§ What is expected: Consider the listing below. Extract exactly the lines from the line containing "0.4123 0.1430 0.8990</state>" to the line containing "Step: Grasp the", both included.
==============================
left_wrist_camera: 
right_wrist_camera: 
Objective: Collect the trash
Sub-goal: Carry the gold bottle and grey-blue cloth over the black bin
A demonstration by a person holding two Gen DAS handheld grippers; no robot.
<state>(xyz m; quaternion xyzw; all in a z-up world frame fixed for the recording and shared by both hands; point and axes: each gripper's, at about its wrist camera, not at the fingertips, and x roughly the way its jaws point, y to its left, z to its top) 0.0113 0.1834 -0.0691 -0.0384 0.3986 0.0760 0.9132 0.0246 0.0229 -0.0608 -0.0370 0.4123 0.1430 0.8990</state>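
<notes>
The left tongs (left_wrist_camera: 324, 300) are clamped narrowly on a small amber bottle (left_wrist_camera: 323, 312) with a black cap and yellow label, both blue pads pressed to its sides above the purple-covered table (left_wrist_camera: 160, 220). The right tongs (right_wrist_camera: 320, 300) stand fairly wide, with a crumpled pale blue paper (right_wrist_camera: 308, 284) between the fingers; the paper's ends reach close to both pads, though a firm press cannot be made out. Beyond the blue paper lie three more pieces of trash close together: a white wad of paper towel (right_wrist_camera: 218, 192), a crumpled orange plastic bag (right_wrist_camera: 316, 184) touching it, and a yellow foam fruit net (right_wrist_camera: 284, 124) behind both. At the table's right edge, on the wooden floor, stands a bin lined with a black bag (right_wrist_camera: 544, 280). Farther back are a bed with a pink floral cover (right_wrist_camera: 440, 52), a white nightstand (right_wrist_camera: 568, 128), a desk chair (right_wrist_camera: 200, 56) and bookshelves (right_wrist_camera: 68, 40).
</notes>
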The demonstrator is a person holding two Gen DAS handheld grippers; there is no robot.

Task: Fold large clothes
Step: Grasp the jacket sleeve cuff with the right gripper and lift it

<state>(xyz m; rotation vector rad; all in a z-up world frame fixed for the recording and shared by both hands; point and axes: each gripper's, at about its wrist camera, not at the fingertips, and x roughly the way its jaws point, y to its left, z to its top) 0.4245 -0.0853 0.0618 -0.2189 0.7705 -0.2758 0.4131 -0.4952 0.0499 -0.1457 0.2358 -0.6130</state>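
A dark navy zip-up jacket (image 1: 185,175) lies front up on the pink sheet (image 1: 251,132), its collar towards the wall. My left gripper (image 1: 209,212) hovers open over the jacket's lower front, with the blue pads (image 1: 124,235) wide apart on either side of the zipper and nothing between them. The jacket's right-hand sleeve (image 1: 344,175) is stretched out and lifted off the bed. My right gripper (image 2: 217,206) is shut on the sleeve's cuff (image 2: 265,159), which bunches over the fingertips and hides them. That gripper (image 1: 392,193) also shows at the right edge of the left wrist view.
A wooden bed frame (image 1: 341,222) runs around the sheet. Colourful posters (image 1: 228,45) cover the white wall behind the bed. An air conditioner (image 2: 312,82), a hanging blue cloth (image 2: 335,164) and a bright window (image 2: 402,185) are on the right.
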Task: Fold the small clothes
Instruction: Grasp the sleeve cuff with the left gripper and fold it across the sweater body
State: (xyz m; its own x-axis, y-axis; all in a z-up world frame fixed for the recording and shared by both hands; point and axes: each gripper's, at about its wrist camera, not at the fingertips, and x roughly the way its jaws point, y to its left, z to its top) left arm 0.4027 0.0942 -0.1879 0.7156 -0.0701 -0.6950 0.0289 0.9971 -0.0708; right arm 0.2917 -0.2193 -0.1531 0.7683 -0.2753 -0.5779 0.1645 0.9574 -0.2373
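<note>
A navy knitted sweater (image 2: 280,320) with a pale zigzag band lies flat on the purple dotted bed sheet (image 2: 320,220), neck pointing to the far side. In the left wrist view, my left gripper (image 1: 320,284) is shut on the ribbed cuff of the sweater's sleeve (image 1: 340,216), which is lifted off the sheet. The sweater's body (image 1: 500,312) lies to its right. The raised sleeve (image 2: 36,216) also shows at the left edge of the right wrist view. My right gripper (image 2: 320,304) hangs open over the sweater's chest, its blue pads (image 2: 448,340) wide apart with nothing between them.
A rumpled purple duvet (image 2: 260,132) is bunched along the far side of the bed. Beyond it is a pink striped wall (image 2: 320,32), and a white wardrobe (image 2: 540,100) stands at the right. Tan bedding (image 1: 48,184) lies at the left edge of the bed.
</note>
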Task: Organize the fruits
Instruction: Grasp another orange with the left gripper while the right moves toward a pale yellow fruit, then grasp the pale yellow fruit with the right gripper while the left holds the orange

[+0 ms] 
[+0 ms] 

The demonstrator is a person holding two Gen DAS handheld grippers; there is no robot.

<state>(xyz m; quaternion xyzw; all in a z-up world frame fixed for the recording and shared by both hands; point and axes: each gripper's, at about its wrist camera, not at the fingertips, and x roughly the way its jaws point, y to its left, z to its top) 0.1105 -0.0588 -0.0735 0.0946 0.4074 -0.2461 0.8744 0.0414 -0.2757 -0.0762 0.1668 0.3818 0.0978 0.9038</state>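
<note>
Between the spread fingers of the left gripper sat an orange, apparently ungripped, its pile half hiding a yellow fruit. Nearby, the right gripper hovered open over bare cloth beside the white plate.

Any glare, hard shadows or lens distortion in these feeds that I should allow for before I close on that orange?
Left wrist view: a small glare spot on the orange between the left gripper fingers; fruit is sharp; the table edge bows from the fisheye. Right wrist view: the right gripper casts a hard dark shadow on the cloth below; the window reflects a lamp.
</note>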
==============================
§ Answer to the problem:
<state>(xyz m; quaternion xyzw; all in a z-up world frame fixed for the recording and shared by both hands; point and axes: each gripper's, at about its wrist camera, not at the fingertips, and x roughly the way its jaws point, y to its left, z to its top) 0.0113 0.1834 -0.0691 -0.0384 0.3986 0.0760 0.9132 0.0246 0.0229 -0.0608 -0.0370 0.4123 0.1430 0.8990</state>
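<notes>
The left tongs (left_wrist_camera: 324, 300) are clamped narrowly on a small amber bottle (left_wrist_camera: 323, 312) with a black cap and yellow label, both blue pads pressed to its sides above the purple-covered table (left_wrist_camera: 160, 220). The right tongs (right_wrist_camera: 320, 300) stand fairly wide, with a crumpled pale blue paper (right_wrist_camera: 308, 284) between the fingers; the paper's ends reach close to both pads, though a firm press cannot be made out. Beyond the blue paper lie three more pieces of trash close together: a white wad of paper towel (right_wrist_camera: 218, 192), a crumpled orange plastic bag (right_wrist_camera: 316, 184) touching it, and a yellow foam fruit net (right_wrist_camera: 284, 124) behind both. At the table's right edge, on the wooden floor, stands a bin lined with a black bag (right_wrist_camera: 544, 280). Farther back are a bed with a pink floral cover (right_wrist_camera: 440, 52), a white nightstand (right_wrist_camera: 568, 128), a desk chair (right_wrist_camera: 200, 56) and bookshelves (right_wrist_camera: 68, 40).
</notes>
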The demonstrator is a person holding two Gen DAS handheld grippers; there is no robot.

Task: Fold large clothes
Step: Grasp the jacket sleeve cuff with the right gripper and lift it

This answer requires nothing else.